Gifts from the Thunder Beings examines North American Aboriginal
peoples’ use of Indigenous and European distance weapons in
big-game hunting and combat. Beyond the capabilities of European
weapons, Aboriginal peoples’ ways of adapting and using this
technology in combination with Indigenous weaponry contributed
greatly to the impact these weapons had on Aboriginal cultures.
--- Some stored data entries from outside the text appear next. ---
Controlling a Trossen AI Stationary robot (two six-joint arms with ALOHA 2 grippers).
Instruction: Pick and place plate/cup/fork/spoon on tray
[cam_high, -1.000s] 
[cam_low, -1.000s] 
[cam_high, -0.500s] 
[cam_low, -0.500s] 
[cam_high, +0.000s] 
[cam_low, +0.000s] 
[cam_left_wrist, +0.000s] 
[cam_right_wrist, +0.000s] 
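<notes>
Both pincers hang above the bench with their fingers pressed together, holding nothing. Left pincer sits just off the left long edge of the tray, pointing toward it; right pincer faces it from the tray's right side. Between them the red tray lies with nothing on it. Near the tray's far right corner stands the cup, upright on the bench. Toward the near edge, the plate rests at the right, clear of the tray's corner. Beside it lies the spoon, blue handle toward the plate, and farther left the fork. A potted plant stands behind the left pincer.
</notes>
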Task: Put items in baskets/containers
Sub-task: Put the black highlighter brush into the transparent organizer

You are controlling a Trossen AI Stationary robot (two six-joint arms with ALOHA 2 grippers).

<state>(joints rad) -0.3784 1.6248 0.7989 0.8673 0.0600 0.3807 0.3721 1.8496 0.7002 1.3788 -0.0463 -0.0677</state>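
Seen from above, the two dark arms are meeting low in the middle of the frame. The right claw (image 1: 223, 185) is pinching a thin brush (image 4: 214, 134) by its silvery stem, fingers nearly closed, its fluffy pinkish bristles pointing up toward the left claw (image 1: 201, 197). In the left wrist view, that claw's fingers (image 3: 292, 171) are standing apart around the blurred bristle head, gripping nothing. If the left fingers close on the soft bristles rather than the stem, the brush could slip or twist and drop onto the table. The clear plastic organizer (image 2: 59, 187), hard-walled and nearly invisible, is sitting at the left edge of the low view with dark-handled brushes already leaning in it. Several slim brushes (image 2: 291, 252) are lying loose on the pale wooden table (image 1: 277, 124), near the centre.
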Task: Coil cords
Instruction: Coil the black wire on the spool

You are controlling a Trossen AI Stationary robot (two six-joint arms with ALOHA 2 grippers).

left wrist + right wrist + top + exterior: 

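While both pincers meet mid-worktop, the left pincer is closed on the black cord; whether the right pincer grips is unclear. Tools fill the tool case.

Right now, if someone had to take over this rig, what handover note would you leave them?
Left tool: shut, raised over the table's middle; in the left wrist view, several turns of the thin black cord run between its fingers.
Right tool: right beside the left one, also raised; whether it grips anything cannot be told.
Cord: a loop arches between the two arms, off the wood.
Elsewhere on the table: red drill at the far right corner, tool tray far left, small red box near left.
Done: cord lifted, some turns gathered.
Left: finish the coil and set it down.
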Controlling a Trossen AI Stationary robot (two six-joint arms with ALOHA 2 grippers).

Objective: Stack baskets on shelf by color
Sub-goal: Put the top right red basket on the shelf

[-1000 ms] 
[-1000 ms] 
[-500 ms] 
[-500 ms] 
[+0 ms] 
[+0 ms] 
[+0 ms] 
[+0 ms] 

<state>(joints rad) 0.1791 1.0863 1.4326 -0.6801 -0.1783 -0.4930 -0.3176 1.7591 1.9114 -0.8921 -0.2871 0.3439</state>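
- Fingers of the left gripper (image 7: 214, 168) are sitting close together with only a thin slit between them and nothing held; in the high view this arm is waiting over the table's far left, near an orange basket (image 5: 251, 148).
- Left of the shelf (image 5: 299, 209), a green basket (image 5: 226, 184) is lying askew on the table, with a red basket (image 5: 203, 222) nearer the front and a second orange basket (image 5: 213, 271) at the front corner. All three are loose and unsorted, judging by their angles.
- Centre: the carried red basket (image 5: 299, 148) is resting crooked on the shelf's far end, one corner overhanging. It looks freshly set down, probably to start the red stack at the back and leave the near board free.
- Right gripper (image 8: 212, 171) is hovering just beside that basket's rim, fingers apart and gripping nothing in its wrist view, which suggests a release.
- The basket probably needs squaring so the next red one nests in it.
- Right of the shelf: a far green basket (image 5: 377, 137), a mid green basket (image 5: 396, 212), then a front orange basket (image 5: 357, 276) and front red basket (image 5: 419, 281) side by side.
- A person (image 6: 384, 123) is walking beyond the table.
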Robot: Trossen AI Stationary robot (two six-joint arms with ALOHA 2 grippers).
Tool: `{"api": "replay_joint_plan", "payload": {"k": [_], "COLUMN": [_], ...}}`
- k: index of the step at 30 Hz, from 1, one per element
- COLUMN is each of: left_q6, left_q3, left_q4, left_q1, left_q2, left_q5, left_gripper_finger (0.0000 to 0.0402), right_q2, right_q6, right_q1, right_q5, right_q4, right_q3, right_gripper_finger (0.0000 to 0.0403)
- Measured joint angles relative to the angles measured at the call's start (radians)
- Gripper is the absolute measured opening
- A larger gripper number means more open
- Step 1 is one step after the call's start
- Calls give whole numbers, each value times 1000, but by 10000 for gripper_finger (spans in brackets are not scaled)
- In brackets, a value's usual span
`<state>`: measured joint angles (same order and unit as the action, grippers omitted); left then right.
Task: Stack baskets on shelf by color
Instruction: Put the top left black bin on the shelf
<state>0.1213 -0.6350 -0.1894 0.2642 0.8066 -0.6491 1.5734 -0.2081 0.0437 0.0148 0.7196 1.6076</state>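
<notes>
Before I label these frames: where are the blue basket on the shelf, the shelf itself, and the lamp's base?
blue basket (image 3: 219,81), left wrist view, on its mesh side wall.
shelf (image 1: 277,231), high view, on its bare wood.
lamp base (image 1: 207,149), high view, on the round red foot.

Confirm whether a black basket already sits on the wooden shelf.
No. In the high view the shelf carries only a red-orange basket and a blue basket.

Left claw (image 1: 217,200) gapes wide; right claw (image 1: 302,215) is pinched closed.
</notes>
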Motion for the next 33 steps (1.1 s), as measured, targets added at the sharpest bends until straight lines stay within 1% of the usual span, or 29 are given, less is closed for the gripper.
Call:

This gradual transition took place from the beginning of the fur
trade in the Hudson’s Bay Company trading territory to the treaty
and reserve period that began in Canada in the 1870s. Technological
change and the effects of European contact were not uniform
throughout North America, as Roland Bohr illustrates by comparing
the northern Great Plains and the Central Subarctic—two adjacent
but environmentally different regions of North America—and their
respective Indigenous cultures. Beginning with a brief survey of
the subarctic and Northern Plains environments and the most common
subsistence strategies in these regions around the time of contact,
Bohr provides the context for a detailed examination of social,
spiritual, and cultural aspects of bows, arrows, quivers, and
firearms. His detailed analysis of the shifting usage of bows and
arrows and firearms in the northern Great Plains and the Central
Subarctic makes Gifts from the Thunder Beings an important addition
to the canon of North American ethnology.